By Kristan Farley
GCU Office of Student Care
#Askingforafriend
As a reminder from last week, forgiveness is similar to the stages of grief. Forgiveness does not mean it is OK, it means what you did was not OK but I choose to release you for my own healing and freedom.
Forgiveness is a choice to stop ruminating or replaying the event over and over. Forgiveness is a choice to stop resenting the offender. It is a choice to not retaliate.
Forgiveness is between you and God so your heart can be free. Here are some important steps to the forgiveness process you can journal:
Acknowledge the following:
When you _____________. (state what happened)
I felt _____________. (anger, pain, shame, guilt, fear)
I had the thought that ______________. (I am not enough, I am not important, I am bad, I am alone, etc.)

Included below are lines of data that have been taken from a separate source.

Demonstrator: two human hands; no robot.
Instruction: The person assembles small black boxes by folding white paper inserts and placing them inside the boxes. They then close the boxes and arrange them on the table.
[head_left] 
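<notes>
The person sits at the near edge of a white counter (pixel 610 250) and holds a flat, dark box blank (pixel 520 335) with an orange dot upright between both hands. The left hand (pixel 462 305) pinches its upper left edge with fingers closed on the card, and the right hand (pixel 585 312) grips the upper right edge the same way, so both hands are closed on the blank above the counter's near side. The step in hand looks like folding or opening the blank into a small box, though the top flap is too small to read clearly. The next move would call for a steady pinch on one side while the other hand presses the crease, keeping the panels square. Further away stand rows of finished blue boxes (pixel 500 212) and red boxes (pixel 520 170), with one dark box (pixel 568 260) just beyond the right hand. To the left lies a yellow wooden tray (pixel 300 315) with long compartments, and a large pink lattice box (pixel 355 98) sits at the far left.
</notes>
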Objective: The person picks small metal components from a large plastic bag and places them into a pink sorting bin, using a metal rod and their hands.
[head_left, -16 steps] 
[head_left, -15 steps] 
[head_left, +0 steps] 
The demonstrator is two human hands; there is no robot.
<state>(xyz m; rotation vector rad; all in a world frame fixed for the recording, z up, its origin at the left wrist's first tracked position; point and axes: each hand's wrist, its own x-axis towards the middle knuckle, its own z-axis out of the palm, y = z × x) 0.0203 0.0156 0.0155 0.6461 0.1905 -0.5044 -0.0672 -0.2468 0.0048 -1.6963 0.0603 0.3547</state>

But now I want to challenge those thoughts and not allow what you did to speak to my identity anymore because I know my true Identity is not how your action made me feel but who God says I am. I choose to believe__________________________. (I am enough, I am loved, I am not alone, I have value, I am worthy of love and compassion, etc.)
I choose to release you, stop ruminating and not retaliate against you so my heart can be free.
What I want or need is__________________________________. I am going to find a healthy way to get that need or want met. I may need to set a boundary for future interactions.
You find freedom when you refuse to be a victim, get stuck in blame or wait for others to take care of your feelings. You become powerful when you are responsible for your feelings and take steps to heal and restore your heart.
Forgiveness is NOT reconciliation. If the person was abusive or doesn’t take ownership, it is not always safe to reconcile. Forgiveness is to free your own heart. Reconciliation is to mend the relationship and only happens if both parties are capable of reconciling.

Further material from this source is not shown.